++++ Data in this exercise

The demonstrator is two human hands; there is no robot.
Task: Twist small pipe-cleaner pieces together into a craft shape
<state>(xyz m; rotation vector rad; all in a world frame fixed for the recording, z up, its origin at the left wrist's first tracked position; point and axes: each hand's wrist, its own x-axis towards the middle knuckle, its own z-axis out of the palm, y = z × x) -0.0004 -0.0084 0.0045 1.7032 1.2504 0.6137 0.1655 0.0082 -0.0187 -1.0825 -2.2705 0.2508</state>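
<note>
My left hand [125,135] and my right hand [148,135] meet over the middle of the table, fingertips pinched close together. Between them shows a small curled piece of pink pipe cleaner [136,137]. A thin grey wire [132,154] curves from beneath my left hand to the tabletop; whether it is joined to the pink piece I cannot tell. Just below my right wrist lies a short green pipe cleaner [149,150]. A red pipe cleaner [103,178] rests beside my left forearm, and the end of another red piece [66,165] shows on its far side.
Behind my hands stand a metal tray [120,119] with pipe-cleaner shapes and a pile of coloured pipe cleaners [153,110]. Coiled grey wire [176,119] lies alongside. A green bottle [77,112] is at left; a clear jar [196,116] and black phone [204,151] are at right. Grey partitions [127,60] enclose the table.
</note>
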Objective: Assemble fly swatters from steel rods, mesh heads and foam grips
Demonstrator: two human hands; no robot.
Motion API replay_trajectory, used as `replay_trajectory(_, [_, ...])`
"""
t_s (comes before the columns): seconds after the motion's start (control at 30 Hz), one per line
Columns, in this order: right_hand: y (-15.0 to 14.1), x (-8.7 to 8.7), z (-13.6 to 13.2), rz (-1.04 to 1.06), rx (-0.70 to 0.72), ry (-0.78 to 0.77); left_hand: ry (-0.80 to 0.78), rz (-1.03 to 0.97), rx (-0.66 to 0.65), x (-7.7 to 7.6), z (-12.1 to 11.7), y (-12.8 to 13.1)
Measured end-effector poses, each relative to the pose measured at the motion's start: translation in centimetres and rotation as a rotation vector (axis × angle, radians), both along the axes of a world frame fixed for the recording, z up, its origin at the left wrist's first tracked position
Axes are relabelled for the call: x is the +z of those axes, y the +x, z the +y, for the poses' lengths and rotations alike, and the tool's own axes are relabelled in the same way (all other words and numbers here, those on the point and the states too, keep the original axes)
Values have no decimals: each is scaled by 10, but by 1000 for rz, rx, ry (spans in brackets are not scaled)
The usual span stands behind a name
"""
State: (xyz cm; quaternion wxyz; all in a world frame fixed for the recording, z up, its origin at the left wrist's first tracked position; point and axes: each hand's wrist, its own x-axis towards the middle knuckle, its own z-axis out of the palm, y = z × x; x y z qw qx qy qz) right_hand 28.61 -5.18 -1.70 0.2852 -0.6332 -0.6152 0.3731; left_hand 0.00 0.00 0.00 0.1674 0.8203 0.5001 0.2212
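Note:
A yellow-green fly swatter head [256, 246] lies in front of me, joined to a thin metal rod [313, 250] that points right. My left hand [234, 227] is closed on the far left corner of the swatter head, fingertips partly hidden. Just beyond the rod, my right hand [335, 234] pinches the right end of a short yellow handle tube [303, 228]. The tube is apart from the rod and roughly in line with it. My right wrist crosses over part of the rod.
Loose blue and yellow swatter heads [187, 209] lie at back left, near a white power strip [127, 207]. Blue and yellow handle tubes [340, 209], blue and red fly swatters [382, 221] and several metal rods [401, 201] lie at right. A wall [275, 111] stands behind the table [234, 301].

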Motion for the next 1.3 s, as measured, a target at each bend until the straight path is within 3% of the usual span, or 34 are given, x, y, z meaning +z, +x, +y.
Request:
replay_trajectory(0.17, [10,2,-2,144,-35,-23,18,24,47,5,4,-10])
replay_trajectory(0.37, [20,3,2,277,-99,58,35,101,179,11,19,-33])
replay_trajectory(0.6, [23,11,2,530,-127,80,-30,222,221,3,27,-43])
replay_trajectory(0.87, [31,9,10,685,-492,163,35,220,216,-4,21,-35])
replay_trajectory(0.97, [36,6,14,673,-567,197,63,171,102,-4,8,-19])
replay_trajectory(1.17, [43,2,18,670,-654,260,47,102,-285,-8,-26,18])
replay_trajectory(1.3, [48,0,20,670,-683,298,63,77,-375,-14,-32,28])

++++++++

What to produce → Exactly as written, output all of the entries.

Solution to this exercise →
The demonstrator is two human hands; there is no robot.
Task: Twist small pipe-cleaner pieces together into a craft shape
<state>(xyz m; rotation vector rad; all in a world frame fixed for the recording, z up, its origin at the left wrist's first tracked position; point and axes: each hand's wrist, its own x-axis towards the middle knuckle, its own z-axis out of the palm, y = z × x) -0.0004 -0.0084 0.0045 1.7032 1.2504 0.6137 0.1655 0.0082 -0.0187 -1.0825 -2.2705 0.2508</state>
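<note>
My left hand [125,135] and my right hand [148,135] meet over the middle of the table, fingertips pinched close together. Between them shows a small curled piece of pink pipe cleaner [136,137]. A thin grey wire [132,154] curves from beneath my left hand to the tabletop; whether it is joined to the pink piece I cannot tell. Just below my right wrist lies a short green pipe cleaner [149,150]. A red pipe cleaner [103,178] rests beside my left forearm, and the end of another red piece [66,165] shows on its far side.
Behind my hands stand a metal tray [120,119] with pipe-cleaner shapes and a pile of coloured pipe cleaners [153,110]. Coiled grey wire [176,119] lies alongside. A green bottle [77,112] is at left; a clear jar [196,116] and black phone [204,151] are at right. Grey partitions [127,60] enclose the table.
</note>
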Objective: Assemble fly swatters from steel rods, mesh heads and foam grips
Demonstrator: two human hands; no robot.
Motion API replay_trajectory, used as `replay_trajectory(_, [_, ...])`
"""
t_s (comes before the columns): seconds after the motion's start (control at 30 Hz), one per line
Columns, in this order: right_hand: y (-15.0 to 14.1), x (-8.7 to 8.7), z (-13.6 to 13.2), rz (-1.04 to 1.06), rx (-0.70 to 0.72), ry (-0.78 to 0.77); left_hand: ry (-0.80 to 0.78), rz (-1.03 to 0.97), rx (-0.66 to 0.65), x (-7.7 to 7.6), z (-12.1 to 11.7), y (-12.8 to 13.1)
Measured end-effector poses, each relative to the pose measured at the motion's start: translation in centimetres and rotation as a rotation vector (axis × angle, radians), both along the axes of a world frame fixed for the recording, z up, its origin at the left wrist's first tracked position
Axes are relabelled for the call: x is the +z of those axes, y the +x, z the +y, for the poses' lengths and rotations alike, and the tool's own axes are relabelled in the same way (all other words and numbers here, those on the point and the states too, keep the original axes)
Values have no decimals: each is scaled by 10, but by 1000 for rz, rx, ry (spans in brackets are not scaled)
The usual span stands behind a name
"""
State: (xyz cm; quaternion wxyz; all in a world frame fixed for the recording, z up, its origin at the left wrist's first tracked position; point and axes: each hand's wrist, its own x-axis towards the middle knuckle, its own z-axis out of the palm, y = z × x; x y z qw qx qy qz) right_hand 28.61 -5.18 -1.70 0.2852 -0.6332 -0.6152 0.3731; left_hand 0.00 0.00 0.00 0.1674 0.8203 0.5001 0.2212
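Note:
A yellow-green fly swatter head [256, 246] lies in front of me, joined to a thin metal rod [313, 250] that points right. My left hand [234, 227] is closed on the far left corner of the swatter head, fingertips partly hidden. Just beyond the rod, my right hand [335, 234] pinches the right end of a short yellow handle tube [303, 228]. The tube is apart from the rod and roughly in line with it. My right wrist crosses over part of the rod.
Loose blue and yellow swatter heads [187, 209] lie at back left, near a white power strip [127, 207]. Blue and yellow handle tubes [340, 209], blue and red fly swatters [382, 221] and several metal rods [401, 201] lie at right. A wall [275, 111] stands behind the table [234, 301].
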
Motion for the next 1.3 s, as measured, a target at each bend until the straight path is within 3% of the usual span, or 34 are given, x, y, z meaning +z, +x, +y.
Request:
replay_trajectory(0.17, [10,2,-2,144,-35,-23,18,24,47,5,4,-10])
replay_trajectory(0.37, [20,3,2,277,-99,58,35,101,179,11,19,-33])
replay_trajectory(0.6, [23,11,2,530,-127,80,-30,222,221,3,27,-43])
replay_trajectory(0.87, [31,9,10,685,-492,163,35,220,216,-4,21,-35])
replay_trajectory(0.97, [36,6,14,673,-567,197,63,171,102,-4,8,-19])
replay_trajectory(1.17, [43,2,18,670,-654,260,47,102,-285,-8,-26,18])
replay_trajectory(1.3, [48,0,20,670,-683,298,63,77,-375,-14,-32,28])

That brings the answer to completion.